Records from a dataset
--------------------------------
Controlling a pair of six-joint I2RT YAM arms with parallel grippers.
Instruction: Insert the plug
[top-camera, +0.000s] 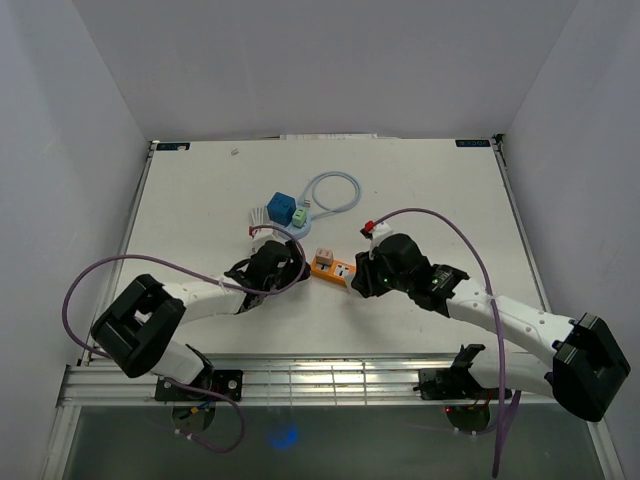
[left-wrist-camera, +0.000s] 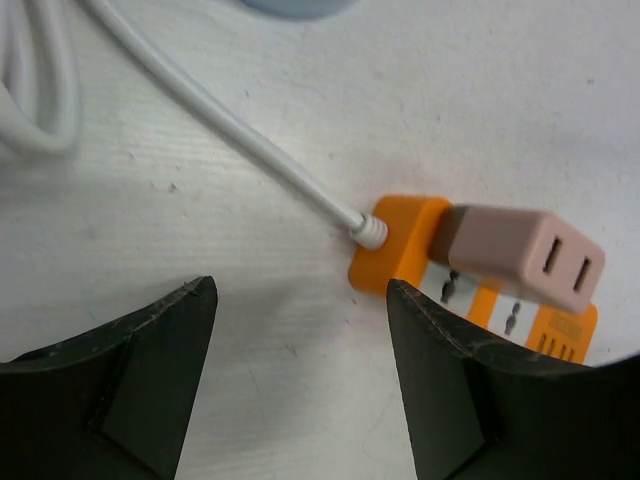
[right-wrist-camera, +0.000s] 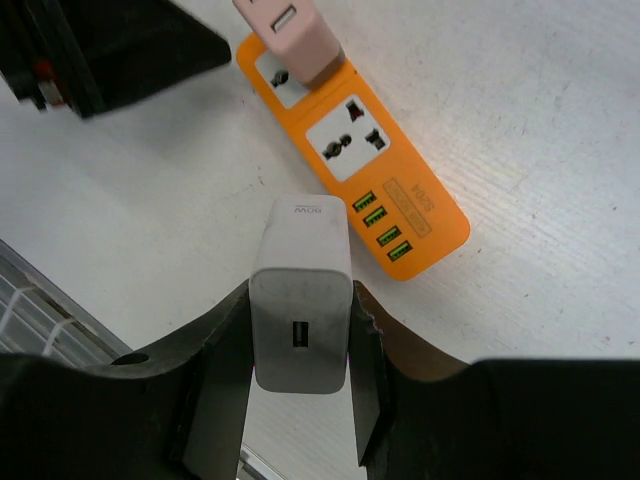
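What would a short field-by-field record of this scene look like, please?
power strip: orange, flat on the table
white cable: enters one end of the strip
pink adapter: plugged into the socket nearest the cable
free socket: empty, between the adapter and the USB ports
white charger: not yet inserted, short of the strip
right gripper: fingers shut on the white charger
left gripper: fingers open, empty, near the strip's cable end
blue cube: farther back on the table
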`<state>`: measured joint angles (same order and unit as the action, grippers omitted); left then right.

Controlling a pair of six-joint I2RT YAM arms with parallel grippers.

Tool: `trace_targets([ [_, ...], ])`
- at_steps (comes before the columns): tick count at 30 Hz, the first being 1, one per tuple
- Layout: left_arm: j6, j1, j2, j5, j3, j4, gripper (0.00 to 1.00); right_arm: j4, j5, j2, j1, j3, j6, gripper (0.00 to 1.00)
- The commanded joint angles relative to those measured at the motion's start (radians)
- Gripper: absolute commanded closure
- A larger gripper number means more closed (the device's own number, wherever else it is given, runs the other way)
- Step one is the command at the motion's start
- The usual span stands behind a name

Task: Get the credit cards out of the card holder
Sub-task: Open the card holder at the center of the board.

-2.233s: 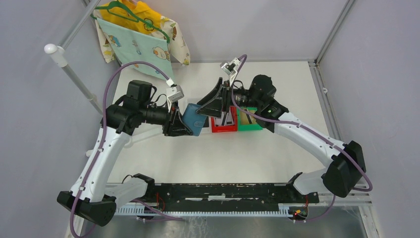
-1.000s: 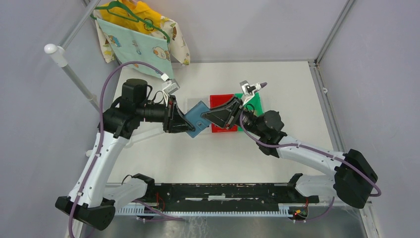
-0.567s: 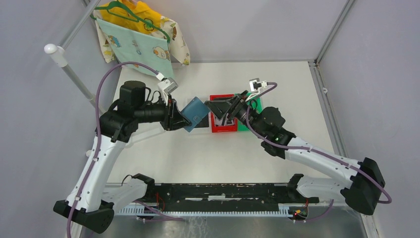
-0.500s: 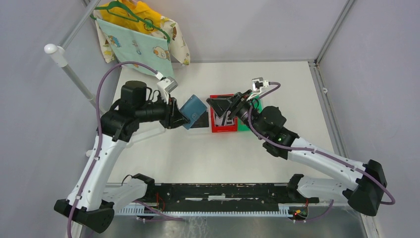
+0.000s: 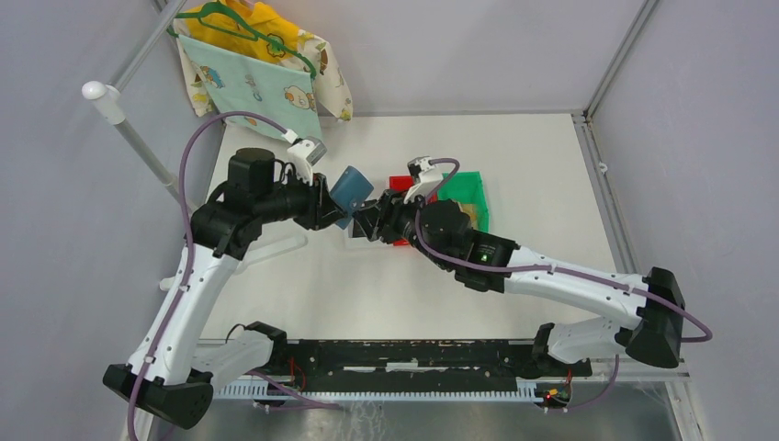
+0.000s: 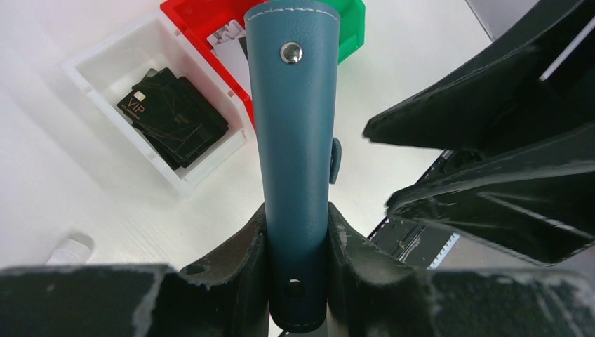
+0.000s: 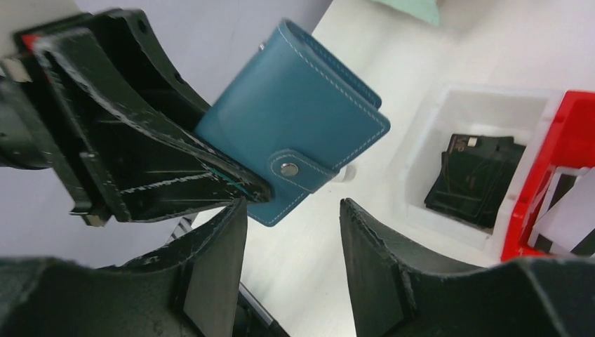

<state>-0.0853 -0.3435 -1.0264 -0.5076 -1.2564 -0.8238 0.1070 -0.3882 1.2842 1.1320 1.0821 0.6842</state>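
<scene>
The card holder (image 5: 351, 186), a slate-blue wallet, is folded with its strap tab snapped over it and hangs above the table. My left gripper (image 5: 333, 207) is shut on its lower end. In the left wrist view the card holder (image 6: 295, 133) stands up between the left gripper's (image 6: 296, 217) jaws. My right gripper (image 7: 291, 207) is open and empty, just below and in front of the card holder (image 7: 302, 130), not touching it. Black credit cards (image 6: 175, 116) lie in the white bin (image 6: 207, 168). White-grey credit cards (image 6: 228, 49) lie in the red bin (image 6: 193, 17).
The white bin (image 7: 421, 147), red bin (image 7: 561, 126) and green bin (image 5: 464, 188) stand in a row mid-table. Patterned cloths (image 5: 253, 78) hang on a hanger at the back left beside a white pole (image 5: 129, 129). A black rail (image 5: 404, 354) runs along the near edge.
My right gripper went from beside the card holder to over the red bin, opened, and has swung back left to just under the holder. My left gripper raised the holder a little toward the back.
</scene>
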Motion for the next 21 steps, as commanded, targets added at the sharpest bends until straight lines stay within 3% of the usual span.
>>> trace_targets([
  [1,-0.005,0.001,0.043,-0.035,-0.009,0.097,0.98,-0.006,0.015,0.03,0.012,0.075,0.083,0.44],
  [14,0.011,0.001,0.067,-0.1,0.017,0.097,0.98,0.009,-0.015,0.102,0.012,0.129,0.133,0.43],
  [21,0.022,0.0,0.076,-0.14,0.008,0.084,0.98,-0.016,-0.108,0.105,0.012,0.129,0.146,0.49],
])
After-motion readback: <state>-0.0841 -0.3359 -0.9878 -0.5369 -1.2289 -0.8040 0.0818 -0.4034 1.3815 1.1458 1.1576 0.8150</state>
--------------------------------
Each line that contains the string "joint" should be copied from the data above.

## RESPONSE FOR THIS EXERCISE
Controlling a pair of six-joint I2RT YAM arms with parallel grippers.
`<state>`: measured joint angles (same order and unit as the action, grippers omitted); left then right.
Controlling a pair of six-joint I2RT YAM arms with parallel grippers.
- The commanded joint angles relative to those measured at the motion's start (radians)

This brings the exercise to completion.